No início das minhas atividades de treinamento e consultoria adotei a abordagem proposta pelo projeto Harvard, não só em função do livro Como Chegar ao Sim, como também por ter participado de dois workshops conduzidos respectivamente por Roger Fisher e William Ury, da Harvard Law School, autores do livro e criadores do Projeto Harvard de Negociação. E foi com base nesta abordagem que fiz uma palestra numa convenção anual da ABRAS – Associação Brasileira de Supermercados. Ao final, os aplausos foram poucos e frios. Mas houve um palestrante que foi aplaudido entusiasticamente e ovacionado. Foi um cujo discurso era na linha do não tem esta história de pensar no interesse do outro. É preciso conseguir o máximo de descontos, e cada um que defenda os seus interesses. E por aí foi.

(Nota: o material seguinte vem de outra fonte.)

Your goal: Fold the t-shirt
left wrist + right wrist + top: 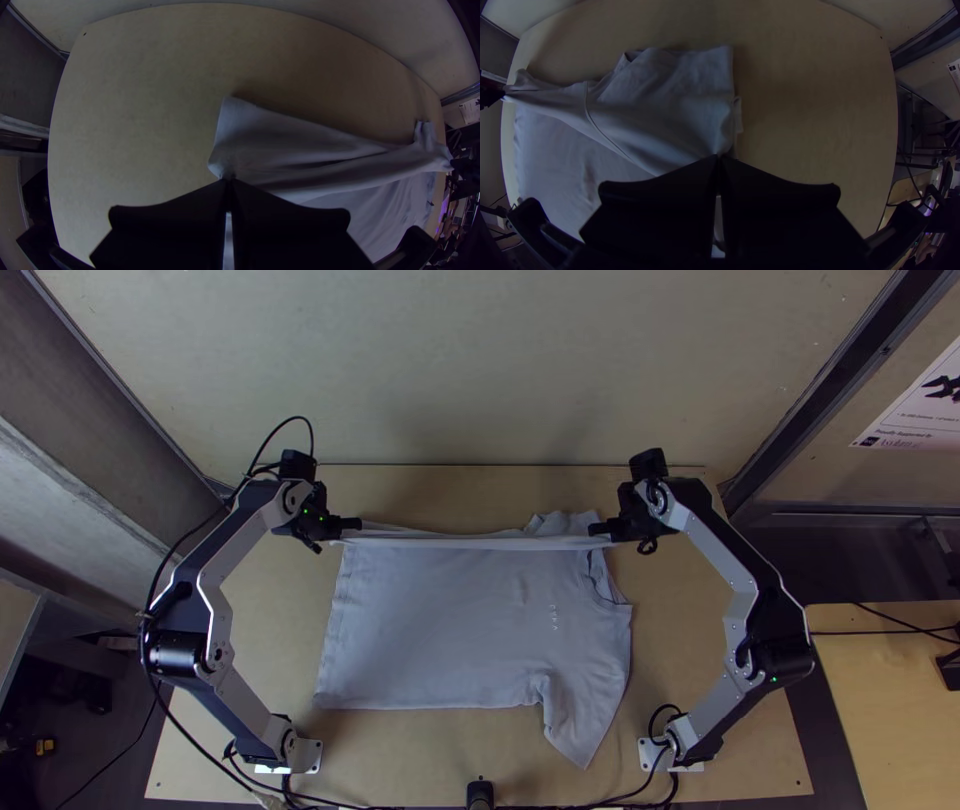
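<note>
The t-shirt [440, 620] lies across the middle of the desk [420, 750], hem [332, 640] to the left, collar [604, 582] to the right, near sleeve [580, 725] angled toward the near edge. The left pincer [352, 526] holds the cloth at the far left corner; the right pincer [600, 530] holds it at the far right, by the shoulder and far sleeve [700, 75]. Both are closed narrow on the fabric, with a taut span between them.

Judged step: lengthwise fold, far side toward near.

1. Maintain equal height and equal pace on both sides; a lagging pincer would skew the crease.
2. Hold tension light. Excess pull may drag the lower layer or slip a corner free.
3. Lift enough to clear the body, carry toward the near edge, and lower before release.
4. Align the hem at left first. The near sleeve should be tucked inward separately, since it projects beyond the body's near edge.

Limits of inspection: the depth of cloth in each grip cannot be determined, nor whether one or both layers are caught. The raised span covers part of the collar area. The loose cloth beyond it is partly concealed, so check for a doubled sleeve.
</note>
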Motion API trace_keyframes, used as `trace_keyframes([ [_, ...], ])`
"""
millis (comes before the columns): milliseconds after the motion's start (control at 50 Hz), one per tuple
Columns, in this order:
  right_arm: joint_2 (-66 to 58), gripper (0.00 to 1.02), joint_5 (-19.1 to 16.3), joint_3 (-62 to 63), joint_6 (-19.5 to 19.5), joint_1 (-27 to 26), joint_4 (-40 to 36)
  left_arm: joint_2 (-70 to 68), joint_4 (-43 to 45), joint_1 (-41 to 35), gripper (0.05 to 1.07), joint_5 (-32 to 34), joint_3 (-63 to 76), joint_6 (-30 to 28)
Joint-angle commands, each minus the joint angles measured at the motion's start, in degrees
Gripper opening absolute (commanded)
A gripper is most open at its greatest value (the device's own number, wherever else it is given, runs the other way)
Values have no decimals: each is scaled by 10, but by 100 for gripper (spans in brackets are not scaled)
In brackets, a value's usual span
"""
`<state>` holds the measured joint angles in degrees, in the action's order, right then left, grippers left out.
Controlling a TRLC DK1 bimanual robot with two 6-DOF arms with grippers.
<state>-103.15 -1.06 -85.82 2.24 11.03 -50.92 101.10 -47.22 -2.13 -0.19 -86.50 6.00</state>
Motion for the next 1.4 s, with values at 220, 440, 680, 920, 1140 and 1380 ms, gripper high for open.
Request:
trace_keyframes([
  [220, 53, 2, 10, 112, 6, 11, 13, -89, 24, -8, 8, 3, 136, 0],
  [440, 53, 2, 11, 167, 4, 11, 57, -115, 89, -16, 8, 3, 224, -1],
  [680, 20, 17, 19, 181, 2, 10, 87, -90, 148, 2, 55, 3, 256, 1],
  [920, 63, 82, 50, 184, 7, 2, 86, -86, 121, 15, 98, 33, 227, 2],
  [1140, 151, 99, 52, 174, 14, 0, 65, -130, 84, 26, 100, 72, 177, 4],
  [1380, 230, 99, 54, 152, 24, 6, 10, -177, 27, 33, 100, 92, 134, -11],
])
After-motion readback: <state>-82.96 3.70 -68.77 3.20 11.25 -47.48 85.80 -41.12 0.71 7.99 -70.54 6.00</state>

Só faltou mesmo dizer que tinha que tirar o sangue dos vendedores.

A partir daí me propus entender melhor a questão e estudar as várias abordagens. Só assim poderia tirar minhas próprias conclusões. Resolvi seguir a orientação de Isaac Newton, o genial físico inglês, que quando perguntado sobre o porquê havia percebido o que outros não tinham enxergado, respondeu: “Eu vi mais longe porque subi em ombros de gigantes”. Assim, estudei não só quem era favor, mas também aqueles que tinham muitas restrições, inclusive tachando o Projeto Harvard de ser ingênuo.  A conclusão mais importante a que cheguei foi a de que existem basicamente três formas de se conduzir uma negociação que são: Solução de Problemas, Barganha de Propostas Suave e Barganha de Propostas Agressiva. E que não existe a melhor forma de se negociar, mas sim aquela que é mais adequada a cada contexto e situação. Em outras palavras, cada caso é caso. Assim, é fundamental identificar e avaliar o contexto e situação em que cada abordagem é a mais adequada. Um erro nesta avaliação pode levar uma negociação para o mais completo fracasso.

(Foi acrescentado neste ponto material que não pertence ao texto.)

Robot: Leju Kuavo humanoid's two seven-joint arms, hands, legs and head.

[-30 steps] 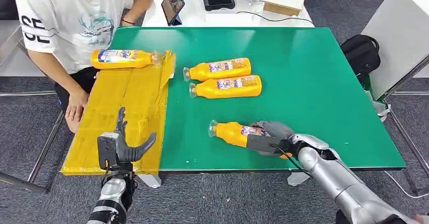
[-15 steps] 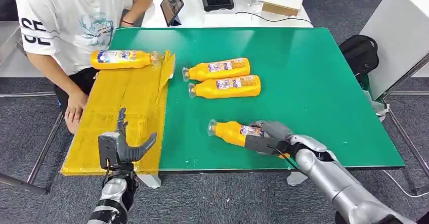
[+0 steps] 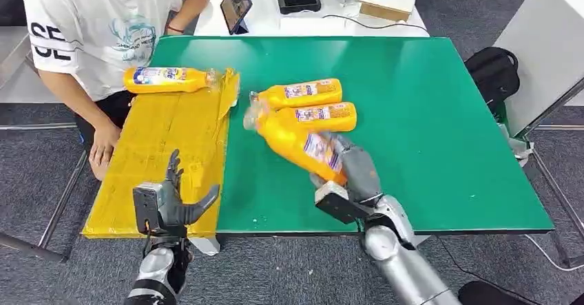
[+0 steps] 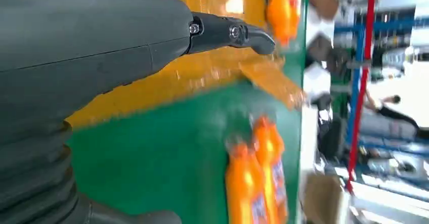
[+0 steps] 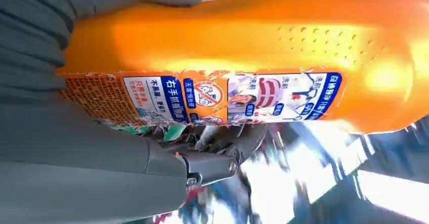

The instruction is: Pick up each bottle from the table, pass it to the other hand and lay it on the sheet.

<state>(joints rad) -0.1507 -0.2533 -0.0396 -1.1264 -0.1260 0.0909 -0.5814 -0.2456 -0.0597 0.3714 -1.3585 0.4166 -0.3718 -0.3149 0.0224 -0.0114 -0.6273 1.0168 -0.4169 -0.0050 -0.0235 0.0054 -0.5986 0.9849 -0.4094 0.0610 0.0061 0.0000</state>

Os Prós do Projeto Harvard

O ponto mais importante é que o Projeto Harvard de Negociação representou um marco extremamente relevante no desenvolvimento das teorias e práticas de negociação, que foi a utilização da Solução de Problemas como uma forma de se negociar. Até então, isto jamais havia sido feito. E para negociar na base da Solução de Problemas, existem três passos fundamentais que são: Primeiro, compreender a situação e o outro lado. Depois se fazer compreender. Finalmente, encontrar uma solução que atenda aos interesses das partes. E para que este processo todo ocorra com sucesso são necessárias uma ótima comunicação, que importa na capacidade de dialogar, bem como o conhecimento das técnicas de solução de problemas e processo decisório. O fato é que através da Solução de Problemas foi possível, por exemplo, o acordo de Camp David entre o Egito e Israel, acordo que teria sido inalcançável com a utilização das formas tradicionais de negociação.

Os contra ao Projeto Harvard 

De acordo com o Projeto Harvard, existem três formas de se conduzir uma negociação, que são a do negociador durão e de confronto, que negocia com base na Barganha de Propostas Agressiva, a do negociador bonzinho, que tende a conceder continuamente, e a do negociador que age com base na Solução de Problemas.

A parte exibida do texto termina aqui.